Americans can always be counted on to do the right thing… after they have exhausted all other possibilities.
Social networking is important and will be a major part of our future but I can’t help but think that the way we are approaching it is in the “all other possibilities” category. The approach is becoming important to get wrong too. It’s normal in the early phases of any trend that the marketplace tries many things, many approaches. But often this amounts to bumping into the furniture in a dark room. For whatever reason, it often takes great creativity for someone to simply hit the light switch.
But we’re now getting deep into social territory and market conditions are a changing. Vendors need better and more reliable ways to identify and approach customers in an era when customers are losing their spending ability to global events like a nagging recession and the spike in transportation fuel prices. So far we have a stampede to an Ashton Kutcher inspired contact model when we need much more. Lately social scoring mechanisms from places like Klout and PeerIndex are joining the conversation promising what plain old social technologies did but failed to deliver. I am not optimistic about their chances.
The implicit assumption in social-influence approaches is that if a vendor can connect with the right people, the right channel, that those people, the so-called influencers, will do the heavy lifting and push your product. The approach does have merit it works well for new, category-busting innovations. Products and vendors with little track record have few skeletons in the closet and a clean slate to write on. People are like that, which helps explain the popularity of social technology, each of us is unique and every day is new.

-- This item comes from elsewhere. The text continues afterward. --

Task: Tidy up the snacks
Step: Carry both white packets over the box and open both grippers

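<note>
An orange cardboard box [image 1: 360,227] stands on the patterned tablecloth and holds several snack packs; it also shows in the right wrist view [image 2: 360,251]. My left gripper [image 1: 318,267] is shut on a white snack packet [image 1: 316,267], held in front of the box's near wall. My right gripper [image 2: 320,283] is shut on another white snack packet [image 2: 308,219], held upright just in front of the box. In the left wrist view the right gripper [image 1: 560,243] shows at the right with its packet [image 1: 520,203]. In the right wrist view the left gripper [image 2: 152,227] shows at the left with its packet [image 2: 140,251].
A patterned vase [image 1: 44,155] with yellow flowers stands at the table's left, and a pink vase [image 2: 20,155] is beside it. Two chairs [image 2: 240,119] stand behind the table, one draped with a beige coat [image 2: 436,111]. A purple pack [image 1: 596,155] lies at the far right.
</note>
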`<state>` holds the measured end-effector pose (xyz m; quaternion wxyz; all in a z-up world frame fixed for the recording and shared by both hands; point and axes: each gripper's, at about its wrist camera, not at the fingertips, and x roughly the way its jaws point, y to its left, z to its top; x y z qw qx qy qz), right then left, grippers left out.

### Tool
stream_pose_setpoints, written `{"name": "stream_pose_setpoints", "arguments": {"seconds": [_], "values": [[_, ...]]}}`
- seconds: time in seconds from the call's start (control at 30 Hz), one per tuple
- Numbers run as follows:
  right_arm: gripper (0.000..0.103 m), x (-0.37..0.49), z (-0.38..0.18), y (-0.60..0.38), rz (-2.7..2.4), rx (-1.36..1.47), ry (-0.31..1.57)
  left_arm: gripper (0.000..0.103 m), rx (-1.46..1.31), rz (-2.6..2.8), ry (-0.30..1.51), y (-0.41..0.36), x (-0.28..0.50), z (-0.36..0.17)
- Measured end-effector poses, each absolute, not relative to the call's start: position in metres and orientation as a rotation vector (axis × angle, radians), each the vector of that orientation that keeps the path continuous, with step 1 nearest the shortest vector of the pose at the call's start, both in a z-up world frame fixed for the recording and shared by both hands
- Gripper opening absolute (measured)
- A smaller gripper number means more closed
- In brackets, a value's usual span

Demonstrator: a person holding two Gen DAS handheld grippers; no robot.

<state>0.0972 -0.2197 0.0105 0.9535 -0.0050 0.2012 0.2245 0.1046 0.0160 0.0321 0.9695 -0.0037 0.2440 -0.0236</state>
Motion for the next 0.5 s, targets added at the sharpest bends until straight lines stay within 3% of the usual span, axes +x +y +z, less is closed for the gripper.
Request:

However, products and vendors have history and customers have long memories. Most importantly, customers now have social media with which to share their memories. A vendor who relies too heavily on social media and social communities to output messages without first listening to the chatter is taking big risks.
The economic drivers that I look at tell me that we are in an age of marketing or an age of buying but not an age of selling. The major niches for things that people want to consume have been long established and with a few exceptions — for instance, maybe you haven’t bought a tablet computer yet — most of us know how to buy them because we’ve bought similar products before.
In that environment, the advantage goes from vendor to customer and the sales process turns into a buying process. Add to this a continuing slow recovery and tapped out consumers and you have a market with a lot more push than pull.
But back to the other possibilities category that Churchill spoke about. By using social media in an outbound way we are effectively doing our marketing after the fact and wasting a lot of time and effort in the process. Social ought not to be a thing that we use to sift through the great unsorted marketplace. Sorting can be done better and faster and cheaper in the marketing phase through analytics and with drip marketing techniques.
In my experience in sales and marketing and now as an analyst it seems to me that we spend too much sales time qualifying rather than closing. That was never much of an issue when markets were booming and travel was cheap but that’s not today’s reality.
Look around you, travel is not cheap and it’s getting more expensive. Oil spiked above $100 per barrel last week, gas is in the mid-three dollar range and so is jet fuel. Four-dollar gas was a major contributor to the last recession in mid-2008, a time when the major legacy airlines lost a billion dollars a quarter, each. With jet fuel at four dollars per gallon you’ll see fewer available flights and at eight you’ll see fewer airlines. Your selling strategy needs to become more focused on identifying the right customers, their needs and budgets. That’s something that can be done through marketing, inbound social media and hybrid sales teams.
What to do?
I think we’re entering marketing’s golden age. It will be a time when marketers consolidate the tools and techniques amassed over the last decade and combine them with the aggressive management techniques that sprang up side by side. It is an era when we need to aim before we fire, diagnose before we prescribe. The demands of these times will cause us, in Churchill’s phrase to “do the right thing” because we’ve already tried all the others.